Wie so viele andere Dinge des täglichen Lebens auch, hat sich die Kultur des Doppelkopfspiels enorm verändert. Das Spiel sollte nach dem bisher bekannten Geschichtlichen frühestens zu Beginn des letzten Jahrhunderts entstanden sein. War das Spiel zu Beginn und Mitte des vorigen Jahrhunderts noch nicht weit verbreitet, so war es bereits in den 1970er Jahren durchaus in vielen Teilen Deutschlands anzutreffen. Jedoch war das alte deutsche Kartenspiel kulturell bedingt noch fast aus schließlich in nördlichen und westlichen Regionen anzutreffen, dominierte im Süden unter den Kartenzockern doch eher Schafkopf. Doch auch der Süden wurde vom Doko teilweise erfasst, spätestens nach der Installierung des Deutschen Doppelkopf Verbandes und der Deutschen Meisterschaften, die inzwischen bereits seit 1982 jährlich ausgetragen werden. Zwar gibt es im Süden der Republik nach wie vor beliebtere Kartenspiele, doch immerhin ist einigen Menschen in Bayern oder Baden- Württemberg das Doppelkopfspiel doch auch bestens vertraut. Auch eine Bundesliga gibt es inzwischen, in der 16 Teams an zehn Spieltagen Ihre besten Teams ermitteln.

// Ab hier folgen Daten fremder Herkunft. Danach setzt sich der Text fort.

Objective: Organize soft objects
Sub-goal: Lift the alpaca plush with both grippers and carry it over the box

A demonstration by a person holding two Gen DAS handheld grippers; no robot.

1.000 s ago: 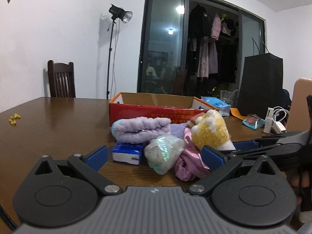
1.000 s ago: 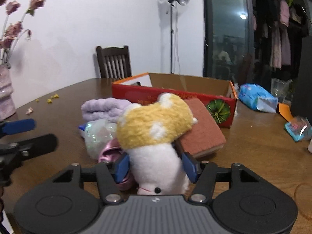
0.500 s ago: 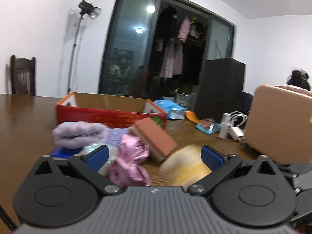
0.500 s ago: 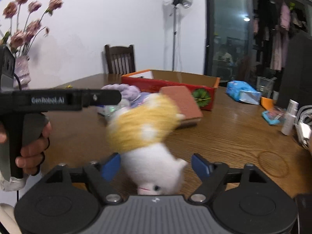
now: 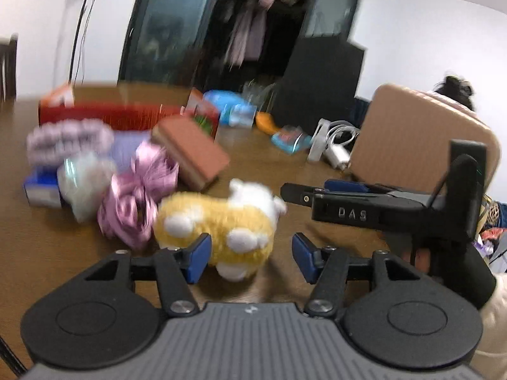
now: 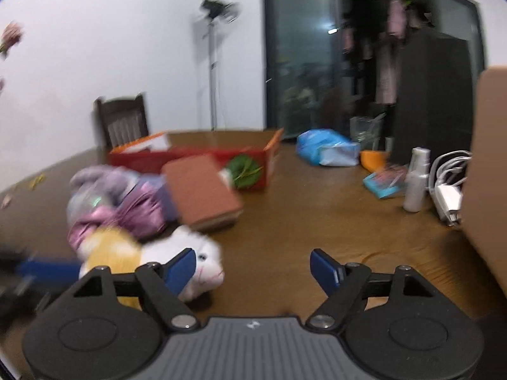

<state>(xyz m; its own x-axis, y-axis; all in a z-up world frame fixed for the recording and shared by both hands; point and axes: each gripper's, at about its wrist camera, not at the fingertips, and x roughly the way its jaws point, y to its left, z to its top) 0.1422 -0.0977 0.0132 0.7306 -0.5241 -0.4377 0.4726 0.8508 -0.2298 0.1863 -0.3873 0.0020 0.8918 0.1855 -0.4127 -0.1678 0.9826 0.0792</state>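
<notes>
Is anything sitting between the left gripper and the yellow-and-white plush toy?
Nothing visible does. The plush toy already lies on the table between the fingers of the left gripper, whose jaws are closing; the near pad sits against its yellow fur, the far one apart. The right gripper is open and empty beside it.

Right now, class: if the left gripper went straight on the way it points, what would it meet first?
Most likely the yellow and white plush toy, lying on the table just ahead between the closing left gripper fingers; blur leaves depth uncertain.
</notes>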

Und wie so vieles in der heutigen Zeit, hat natürlich das Doppelkopf spielen auch dem Internet seine weitere Entwicklung zu verdanken. So waren es zunächst diverse Softwareprogramme, die das Doko spielen auch unter Jugendlichen verbreiten ließ, die bis dahin eher weniger dem Bild des gewöhnlichen passionierten Spielers entsprachen. Und natürlich gibt es heute auch die Online-Versionen des Kartenklassikers .Doch das Internet sorgte nicht nur für eine Ausbreitung des Doppelkopfspiels innerhalb der Republik, sondern auch über die Grenzen hinaus. In vielen Ländern Europas wird inzwischen an- und abgesagt oder erwidert, wobei es in London schon beobachtet wurde, dass dort mit deutschen Ausdrücken in fast perfektem Akzent gezockt wird, ob online oder in Realität.